Anyone have some advice or know solid resources? We have thought about a new person class that includes most of this, but we face the challenge of possibly only having 1 or 2 people in it on occasion. Our biggest week of visitors was 4. With such small numbers we need to include these people and get them involved in the church body. Any help would be appreciated.


----------



## toddpedlar (Nov 4, 2009)

Walkthecalling said:


> Hello all,
> I am looking for resources and opinions about our church. I have taken over the visitor program and we have been blessed with new guests/visitors and interested people. The steps we put in to make sure they are greeted and followed up with, have ensured they are getting that information.
> Now we are trying to put the framework together for the next step. How do we assimilate them into the body? We want them to know the statement of faith and understand that part, involve them in church activities and small groups and include them in areas of service.
> Anyone have some advice or know solid resources? We have thought about a new person class that includes most of this, but we face the challenge of possibly only having 1 or 2 people in it on occasion. Our biggest week of visitors was 4. With such small numbers we need to include these people and get them involved in the church body. Any help would be appreciated.




Are you talking about trying to take steps to "assimilate into the body" people who have visited just one time? Quite honestly if someone wanted me to look over a church's statement of faith the afternoon after I've just visited a church for the first time, I'd be out of there like nobody's business. 

I do think the best and most sensible plan is to start very slow, and just be genuine and truly welcoming. Perhaps some people in your church who are particularly hospitable might like to invite visitors over casually - no need to do ANYTHING dramatic, just invite them. Most people I think won't take you up on it, but the invitation is often enough to indicate to the people that they are welcome. If they come again, you can make the same invitation - and if they come again, then perhaps you want to follow up more directly.

Whatever you do, especially if you're feeling desperate for increased numbers, you do NOT want to barrage people with church information on their first visit. I don't think such direct and up-front approaches work very well in the long haul.


----------



## Scott1 (Nov 4, 2009)

Logistically, you can have a members class and offer it two to four time per year.

That class can cover doctrine, your church distinctives, member vows. It can also acquaint them with ministry groups and opportunities to serve in your local church. A spiritual gifts inventory (quiz) is sometimes helpful at the end of the class to help people identify those, and ways they can serve in the church.

You could have a fellowship dinner monthly or quarterly and make sure to intentionally invite new or prospective members.

In a confessional church, you might want to have a new members class, required for membership and understanding the particular church and then annually have a more in-depth doctrinal class, or a class on the disciplines of the Christian life.

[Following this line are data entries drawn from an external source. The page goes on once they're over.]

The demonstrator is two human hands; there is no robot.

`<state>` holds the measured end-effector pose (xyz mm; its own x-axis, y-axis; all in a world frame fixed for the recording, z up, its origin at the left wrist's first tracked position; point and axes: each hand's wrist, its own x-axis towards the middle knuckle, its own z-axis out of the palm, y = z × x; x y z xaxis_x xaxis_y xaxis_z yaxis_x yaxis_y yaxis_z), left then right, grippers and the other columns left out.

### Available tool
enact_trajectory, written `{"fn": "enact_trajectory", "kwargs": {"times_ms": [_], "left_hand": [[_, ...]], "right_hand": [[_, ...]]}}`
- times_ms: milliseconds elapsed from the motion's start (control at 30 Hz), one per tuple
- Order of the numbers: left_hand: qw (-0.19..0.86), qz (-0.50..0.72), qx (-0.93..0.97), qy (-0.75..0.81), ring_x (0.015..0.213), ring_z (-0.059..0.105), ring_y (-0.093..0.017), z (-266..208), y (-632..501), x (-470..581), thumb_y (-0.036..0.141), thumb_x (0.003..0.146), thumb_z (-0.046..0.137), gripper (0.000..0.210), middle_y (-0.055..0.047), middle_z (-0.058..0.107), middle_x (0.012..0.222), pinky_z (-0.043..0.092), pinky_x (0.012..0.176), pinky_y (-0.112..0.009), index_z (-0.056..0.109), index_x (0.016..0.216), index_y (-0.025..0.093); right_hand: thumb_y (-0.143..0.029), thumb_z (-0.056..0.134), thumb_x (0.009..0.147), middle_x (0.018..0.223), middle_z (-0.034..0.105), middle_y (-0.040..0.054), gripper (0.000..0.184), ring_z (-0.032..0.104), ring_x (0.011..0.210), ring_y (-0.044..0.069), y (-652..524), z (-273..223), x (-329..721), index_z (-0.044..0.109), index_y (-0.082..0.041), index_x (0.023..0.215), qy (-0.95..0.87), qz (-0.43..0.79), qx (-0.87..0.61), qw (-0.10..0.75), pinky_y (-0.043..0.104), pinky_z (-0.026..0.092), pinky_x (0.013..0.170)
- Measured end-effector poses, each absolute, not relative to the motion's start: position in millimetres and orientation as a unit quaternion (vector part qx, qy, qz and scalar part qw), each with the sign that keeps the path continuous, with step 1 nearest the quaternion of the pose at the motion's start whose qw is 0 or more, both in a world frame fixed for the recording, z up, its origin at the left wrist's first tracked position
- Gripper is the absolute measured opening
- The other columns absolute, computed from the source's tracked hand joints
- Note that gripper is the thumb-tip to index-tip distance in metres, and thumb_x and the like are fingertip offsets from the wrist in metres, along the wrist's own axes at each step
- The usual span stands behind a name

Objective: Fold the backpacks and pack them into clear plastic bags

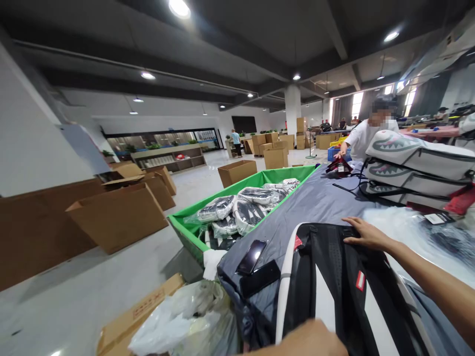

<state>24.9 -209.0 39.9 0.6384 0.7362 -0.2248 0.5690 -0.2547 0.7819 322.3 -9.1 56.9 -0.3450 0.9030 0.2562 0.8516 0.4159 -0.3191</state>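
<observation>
A black and white backpack lies on the grey-blue cloth of the table, its strap side up, with a small red label on one strap. My right hand rests on the backpack's far end with fingers stretched apart. At the bottom edge, my left hand is over the backpack's near part; it is blurred, and its fingers are hidden. Left of the backpack, two dark phones lie on the cloth, a shiny one and a black one. Clear plastic bags lie beyond my right arm.
A green bin with several plastic-wrapped backpacks stands along the table's left side. Stacked shark-face backpacks sit at right. Across the table, a person handles a dark red item. Cardboard boxes and a plastic sack are on the left.
</observation>
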Motion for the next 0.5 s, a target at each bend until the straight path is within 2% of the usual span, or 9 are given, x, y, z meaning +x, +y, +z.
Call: {"fn": "enact_trajectory", "kwargs": {"times_ms": [67,133,233,300,367,433,500], "left_hand": [[0.261,0.154,0.814,0.496,0.077,0.07,-0.027,67,-163,21,0.069,0.088,0.054,0.054,-0.007,0.068,0.065,0.048,0.073,-0.034,0.07,0.068,0.022],[0.131,0.218,0.776,0.578,0.085,0.072,-0.029,88,-108,20,0.06,0.094,0.052,0.047,-0.011,0.075,0.08,0.049,0.077,-0.035,0.074,0.081,0.02],[0.11,0.243,0.724,0.636,0.102,0.071,-0.031,95,-28,25,0.05,0.096,0.055,0.039,-0.016,0.076,0.105,0.05,0.086,-0.038,0.071,0.109,0.017],[0.119,0.247,0.739,0.616,0.121,0.063,-0.032,87,7,32,0.048,0.093,0.061,0.044,-0.017,0.07,0.126,0.048,0.098,-0.042,0.065,0.126,0.018],[0.131,0.24,0.777,0.566,0.131,0.057,-0.031,74,23,37,0.048,0.087,0.07,0.048,-0.011,0.066,0.135,0.045,0.106,-0.044,0.064,0.128,0.024],[0.147,0.229,0.814,0.513,0.129,0.059,-0.028,62,21,40,0.047,0.081,0.078,0.047,-0.005,0.068,0.133,0.045,0.109,-0.043,0.066,0.123,0.029],[0.15,0.234,0.835,0.475,0.127,0.06,-0.025,51,7,39,0.039,0.08,0.08,0.046,-0.003,0.068,0.133,0.045,0.111,-0.04,0.066,0.123,0.029]], "right_hand": [[-0.075,0.062,0.072,0.135,0.062,0.0193,0.076,0.059,0.126,0.039,-2,41,326,0.065,-0.021,0.126,-0.81,0.055,-0.55,0.195,0.054,0.049,0.106],[-0.076,0.059,0.074,0.136,0.062,0.0208,0.077,0.054,0.132,0.04,-2,29,327,0.065,-0.019,0.125,-0.81,0.043,-0.554,0.188,0.057,0.045,0.11],[-0.074,0.054,0.081,0.139,0.061,0.0203,0.074,0.053,0.134,0.038,-10,21,325,0.062,-0.018,0.129,-0.814,0.029,-0.542,0.206,0.057,0.041,0.114],[-0.071,0.053,0.084,0.135,0.063,0.0187,0.069,0.059,0.126,0.035,-17,20,324,0.06,-0.02,0.131,-0.81,0.027,-0.535,0.239,0.055,0.046,0.109],[-0.069,0.055,0.084,0.127,0.067,0.016,0.063,0.063,0.117,0.034,-23,20,323,0.061,-0.023,0.127,-0.799,0.024,-0.536,0.27,0.054,0.051,0.103],[-0.067,0.057,0.084,0.12,0.069,0.0142,0.058,0.065,0.113,0.033,-27,19,320,0.062,-0.025,0.123,-0.791,0.013,-0.536,0.295,0.053,0.053,0.099],[-0.065,0.059,0.085,0.117,0.069,0.0132,0.053,0.064,0.112,0.033,-32,17,316,0.063,-0.025,0.119,-0.791,-0.011,-0.523,0.316,0.053,0.053,0.099]]}}
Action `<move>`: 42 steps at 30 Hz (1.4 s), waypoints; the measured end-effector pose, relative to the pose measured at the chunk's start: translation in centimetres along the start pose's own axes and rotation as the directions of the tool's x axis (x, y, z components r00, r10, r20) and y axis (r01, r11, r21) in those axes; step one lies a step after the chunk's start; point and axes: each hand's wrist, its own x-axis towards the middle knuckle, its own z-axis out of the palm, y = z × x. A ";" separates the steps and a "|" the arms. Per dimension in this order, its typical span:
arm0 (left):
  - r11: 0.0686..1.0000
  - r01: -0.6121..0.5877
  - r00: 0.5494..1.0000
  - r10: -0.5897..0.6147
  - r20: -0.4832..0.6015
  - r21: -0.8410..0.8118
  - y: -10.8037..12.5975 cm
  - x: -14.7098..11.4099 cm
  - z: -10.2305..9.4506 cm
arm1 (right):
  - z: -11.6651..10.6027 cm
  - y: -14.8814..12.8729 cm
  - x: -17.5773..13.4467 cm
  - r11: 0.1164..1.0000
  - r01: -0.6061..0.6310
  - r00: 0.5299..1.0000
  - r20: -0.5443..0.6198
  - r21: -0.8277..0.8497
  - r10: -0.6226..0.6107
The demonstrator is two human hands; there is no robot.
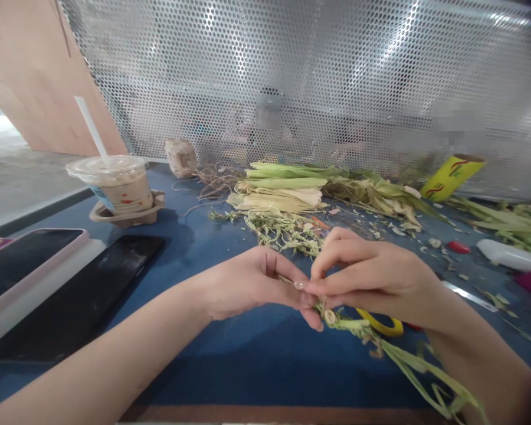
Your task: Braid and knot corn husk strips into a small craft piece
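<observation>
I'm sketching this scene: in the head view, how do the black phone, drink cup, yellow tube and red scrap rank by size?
Largest to smallest, as they look:
1. Black phone, perhaps enlarged by nearness
2. Drink cup
3. Yellow tube
4. Red scrap

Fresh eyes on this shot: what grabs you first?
The left hand and right hand, fingertips meeting front and centre, with a green plant stem at the left fingertips trailing lower right. Behind them lies a pile of pale-green leaves. At left, a lidded cup with a straw; at far right, a tilted bright yellow tube.
</observation>
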 end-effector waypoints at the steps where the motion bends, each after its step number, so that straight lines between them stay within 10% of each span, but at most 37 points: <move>1: 1.000 0.001 1.000 -0.001 0.004 -0.008 0.0 0.0 0.0 | 0.0 0.0 0.0 1.000 0.003 1.000 -0.006 0.008 -0.003; 23: 0.998 0.067 0.998 -0.067 0.000 -0.021 0.2 -0.1 0.1 | 0.6 0.3 0.0 0.989 0.045 0.991 -0.129 0.142 -0.026; 30: 0.999 0.047 0.999 -0.047 -0.014 -0.019 0.2 -0.1 0.2 | 1.2 0.1 0.0 0.937 -0.143 0.970 -0.144 0.317 0.197; 42: 0.996 0.060 0.998 -0.059 0.011 -0.061 0.1 -0.1 0.0 | 0.6 0.0 -0.2 0.925 -0.192 0.976 -0.033 0.327 0.215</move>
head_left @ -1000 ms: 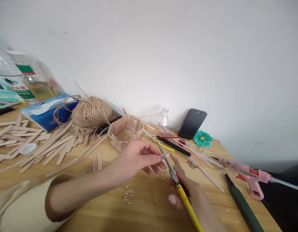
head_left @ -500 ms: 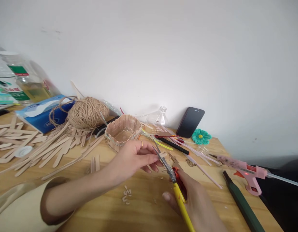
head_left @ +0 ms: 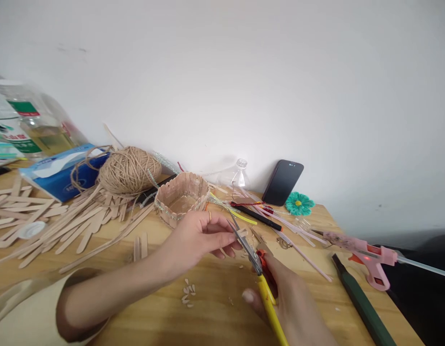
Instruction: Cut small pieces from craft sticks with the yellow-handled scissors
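I hold a small piece of wooden stick with my left grip; the thumb and the fingers are pressed together on its end. All clock directions below I count from this piece. My left grip comes to it from 9 o'clock. My right grip, between 4 and 5 o'clock, is clamped on the handles of the scissors. The blades point toward 11 o'clock and their tips are a little apart. The piece is at the blades, but I cannot tell if it sits fully between them.

On the tabletop, small wood chips lie between 7 and 8 o'clock. At 10 o'clock, just past my left fingers, stands a small basket made of sticks. Farther in the same direction is a ball of twine, with a blue tissue pack beside it. Many loose sticks are spread at 9 o'clock. Near 1 o'clock lies a black marker, and beyond it a phone leans on the wall. A green flower is at 2 o'clock, and a pink glue gun at 3 o'clock.
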A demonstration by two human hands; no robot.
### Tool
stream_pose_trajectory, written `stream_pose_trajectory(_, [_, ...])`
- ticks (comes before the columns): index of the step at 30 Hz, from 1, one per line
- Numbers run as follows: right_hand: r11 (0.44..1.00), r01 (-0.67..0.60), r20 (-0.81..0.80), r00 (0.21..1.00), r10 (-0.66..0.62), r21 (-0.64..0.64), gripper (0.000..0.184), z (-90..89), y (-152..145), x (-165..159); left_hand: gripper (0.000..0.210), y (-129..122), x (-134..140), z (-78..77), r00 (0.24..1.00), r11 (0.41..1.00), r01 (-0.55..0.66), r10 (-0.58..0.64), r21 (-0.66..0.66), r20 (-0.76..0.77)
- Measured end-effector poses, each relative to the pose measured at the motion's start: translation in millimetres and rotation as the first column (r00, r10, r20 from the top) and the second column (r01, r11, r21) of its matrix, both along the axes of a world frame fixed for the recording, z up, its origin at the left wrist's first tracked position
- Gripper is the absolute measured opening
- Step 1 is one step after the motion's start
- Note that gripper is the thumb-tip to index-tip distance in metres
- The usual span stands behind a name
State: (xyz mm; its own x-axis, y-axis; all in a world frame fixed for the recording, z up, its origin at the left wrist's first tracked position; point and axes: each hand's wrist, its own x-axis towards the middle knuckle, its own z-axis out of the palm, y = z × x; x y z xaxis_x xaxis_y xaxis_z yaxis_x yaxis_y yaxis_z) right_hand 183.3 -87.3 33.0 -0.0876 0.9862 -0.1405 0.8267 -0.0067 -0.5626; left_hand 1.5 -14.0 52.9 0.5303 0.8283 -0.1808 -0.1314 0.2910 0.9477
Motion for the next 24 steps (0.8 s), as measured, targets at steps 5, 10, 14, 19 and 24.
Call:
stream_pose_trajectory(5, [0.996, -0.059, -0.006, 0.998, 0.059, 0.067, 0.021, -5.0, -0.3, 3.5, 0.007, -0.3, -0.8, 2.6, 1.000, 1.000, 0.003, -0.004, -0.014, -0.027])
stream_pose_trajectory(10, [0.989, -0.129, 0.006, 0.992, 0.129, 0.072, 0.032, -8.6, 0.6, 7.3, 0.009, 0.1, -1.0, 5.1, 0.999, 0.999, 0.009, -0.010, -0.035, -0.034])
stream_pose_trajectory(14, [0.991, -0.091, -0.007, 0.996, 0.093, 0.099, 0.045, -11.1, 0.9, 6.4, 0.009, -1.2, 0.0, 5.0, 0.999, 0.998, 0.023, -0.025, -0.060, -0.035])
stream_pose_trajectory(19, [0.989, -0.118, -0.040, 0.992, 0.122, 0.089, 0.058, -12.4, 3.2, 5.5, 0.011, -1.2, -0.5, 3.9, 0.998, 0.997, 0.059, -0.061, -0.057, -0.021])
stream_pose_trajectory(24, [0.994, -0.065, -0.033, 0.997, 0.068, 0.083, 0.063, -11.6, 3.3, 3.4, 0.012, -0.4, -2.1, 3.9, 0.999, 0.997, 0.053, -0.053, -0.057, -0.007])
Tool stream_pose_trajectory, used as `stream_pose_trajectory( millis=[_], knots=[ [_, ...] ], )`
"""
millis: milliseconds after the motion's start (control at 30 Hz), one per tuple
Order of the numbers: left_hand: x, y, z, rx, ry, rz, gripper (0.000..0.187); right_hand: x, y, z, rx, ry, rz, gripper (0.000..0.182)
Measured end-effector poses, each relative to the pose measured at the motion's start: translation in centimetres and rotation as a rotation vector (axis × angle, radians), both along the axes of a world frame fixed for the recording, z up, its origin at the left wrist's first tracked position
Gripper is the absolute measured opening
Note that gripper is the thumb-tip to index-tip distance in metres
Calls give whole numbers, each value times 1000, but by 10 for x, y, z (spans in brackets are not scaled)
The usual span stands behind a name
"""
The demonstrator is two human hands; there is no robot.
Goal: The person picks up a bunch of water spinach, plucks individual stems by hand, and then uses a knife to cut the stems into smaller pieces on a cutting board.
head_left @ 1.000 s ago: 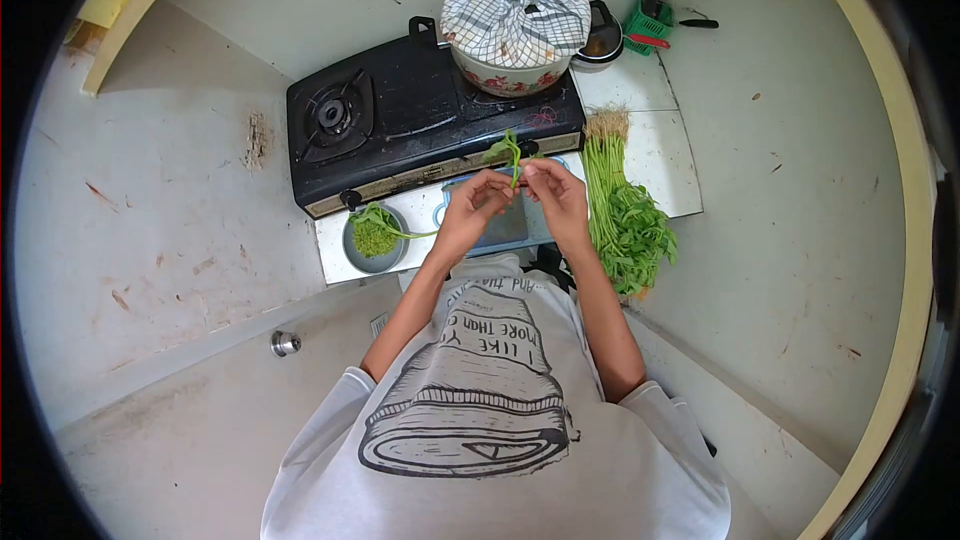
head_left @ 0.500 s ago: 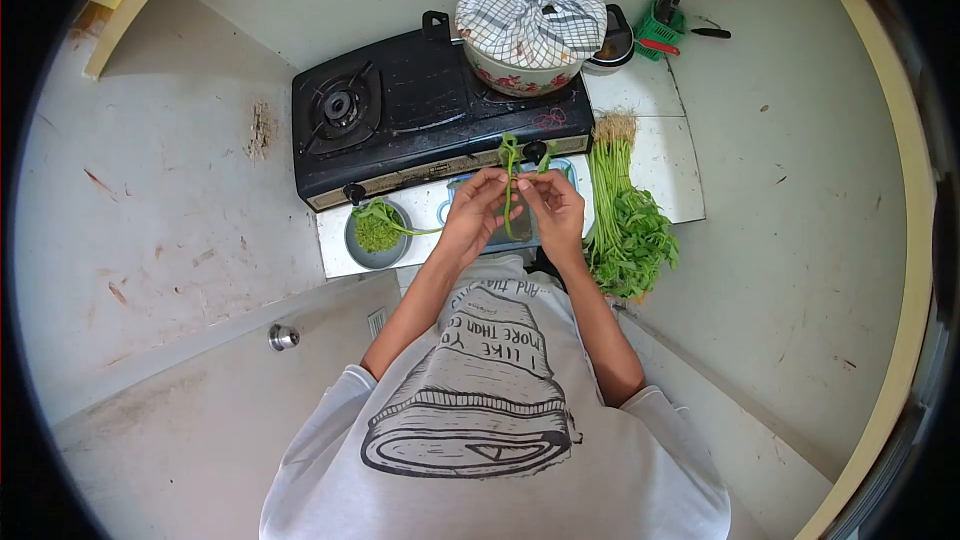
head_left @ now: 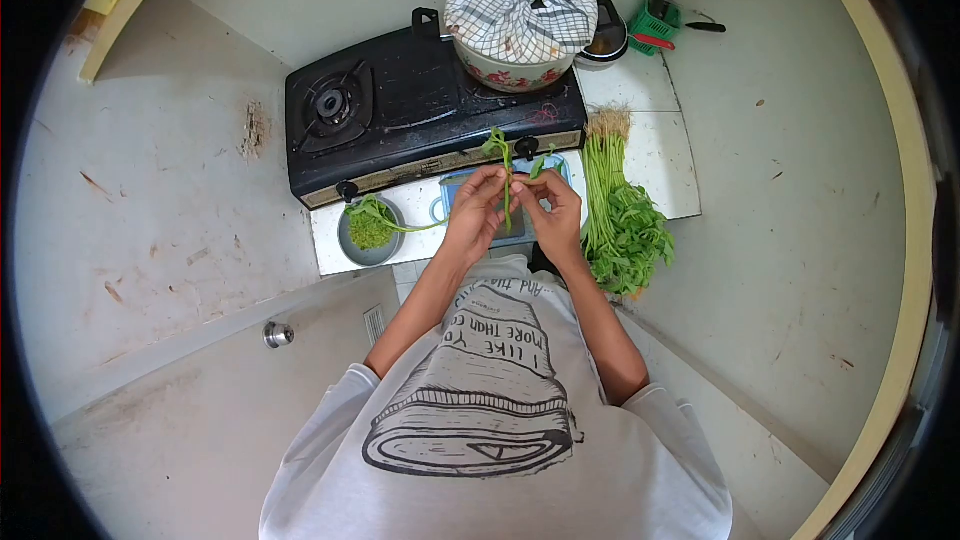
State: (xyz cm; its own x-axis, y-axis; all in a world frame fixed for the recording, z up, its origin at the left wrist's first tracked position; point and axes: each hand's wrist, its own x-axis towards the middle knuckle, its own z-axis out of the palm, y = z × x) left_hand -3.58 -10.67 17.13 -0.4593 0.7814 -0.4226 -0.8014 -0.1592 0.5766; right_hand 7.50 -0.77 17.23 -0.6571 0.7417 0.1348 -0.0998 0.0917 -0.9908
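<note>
Both hands (head_left: 474, 220) pinch a green stem (head_left: 508, 216), forearms (head_left: 420, 312) angled inward.

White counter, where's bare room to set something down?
Bare white tile lies between the leafy bundle and right wall, running up toward the green basket. The front strip is crowded: bowl, trailing stem, blue-rimmed tray beneath left hand, right hand.

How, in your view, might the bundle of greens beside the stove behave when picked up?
The bundle of greens would probably flop at its leafy end, where loose leaves fan out beyond slender stems. It might slip apart, since no tie shows around it. Being stems and leaves, it should be fairly light.
</note>
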Motion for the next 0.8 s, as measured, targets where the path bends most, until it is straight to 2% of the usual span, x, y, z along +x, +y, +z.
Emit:
stream_pose_trajectory(
  millis=[167,400,500,700,800],
  knots=[
    [5,6,-2,56,26,-28,12,8,3,-1,22,-13,-23,10],
    [15,11,6,-56,24,4,12,16,5,10,97,-78,-13,9],
    [13,12,1,-65,32,52,12,20,7,7,200,-85,61,9],
    [3,9,5,-142,165,71,15,30,20,-12,-276,38,-29,12],
    [6,4,2,-147,162,71,17,52,51,-40,-207,-175,-31,15]
  ],
)
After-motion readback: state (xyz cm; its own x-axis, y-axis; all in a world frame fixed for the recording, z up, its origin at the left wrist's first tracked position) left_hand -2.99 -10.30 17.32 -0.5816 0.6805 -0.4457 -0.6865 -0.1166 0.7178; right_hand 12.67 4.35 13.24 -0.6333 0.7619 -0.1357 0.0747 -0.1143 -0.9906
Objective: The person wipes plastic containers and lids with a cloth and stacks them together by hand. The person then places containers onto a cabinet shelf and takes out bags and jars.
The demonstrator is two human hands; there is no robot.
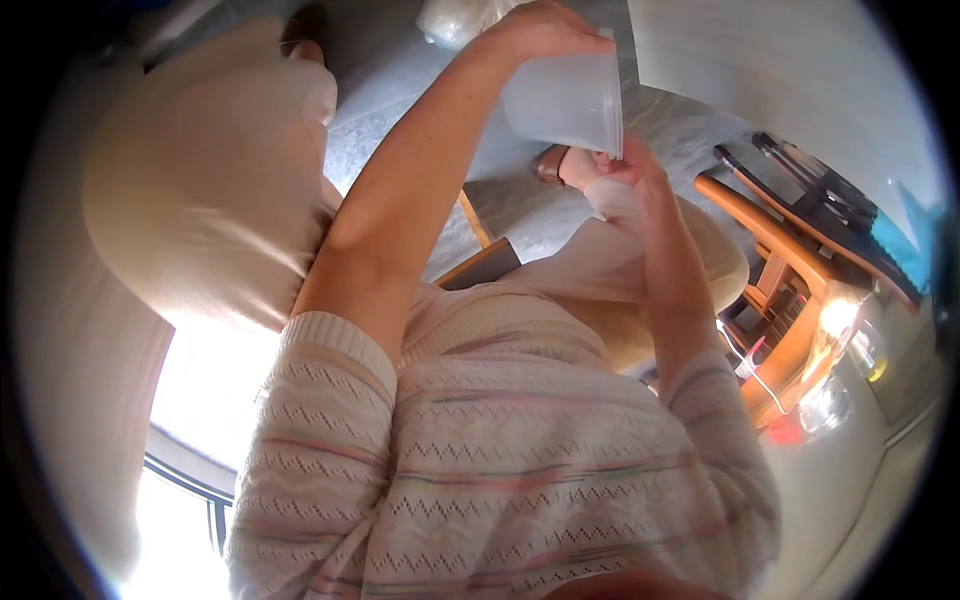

Depending on your organization, you could also assign each new member to an elder and deacon for pastoral care and shepherding. Those officers could host get-together events one or twice a year.


----------



## Walkthecalling (Nov 4, 2009)

Thansk Todd. No I did not mean on the first visit hit them with overload. We have a pretty decent system thus far for the visitors. I am asking about after 3-4 visits or more. We are not desperate for numbers, but we do want to make sure each person after these visits feels welcome and involved. Like most churches we battle getting people involved with service and outreach. So we want to engage some new ideas to get the new repeated visitors involved in body life.


----------



## he beholds (Nov 4, 2009)

Altar Calls!!!!

j/k


----------



## Scynne (Nov 4, 2009)

he beholds said:


> Altar Calls!!!!
> 
> j/k



Sure you were kidding? Seemed like a great idea to me


----------



## jwithnell (Nov 4, 2009)

Practice hospitality! Have folks home for dinner, dessert, etc.


----------



## AThornquist (Nov 4, 2009)

Joshua said:


> jwithnell said:
> 
> 
> > Practice hospitality! Have folks home for dinner, dessert, etc.
> ...




 statistics show that more women go to church than men. We are so close to snacking on lady fingers!


----------



## Montanablue (Nov 4, 2009)

I think fellowship meals once or twice a month are great, because folks can stay and get to know the church members and find out more about the church through conversation, but there's very little pressure.


----------



## jwithnell (Nov 4, 2009)

That you, Kathleen, for saving this thread!

Men!


----------



## he beholds (Nov 4, 2009)

jwithnell said:


> That you, Kathleen, for saving this thread!
> 
> Men!



Ooops...I think I started that...not the men. For once, they are innocent!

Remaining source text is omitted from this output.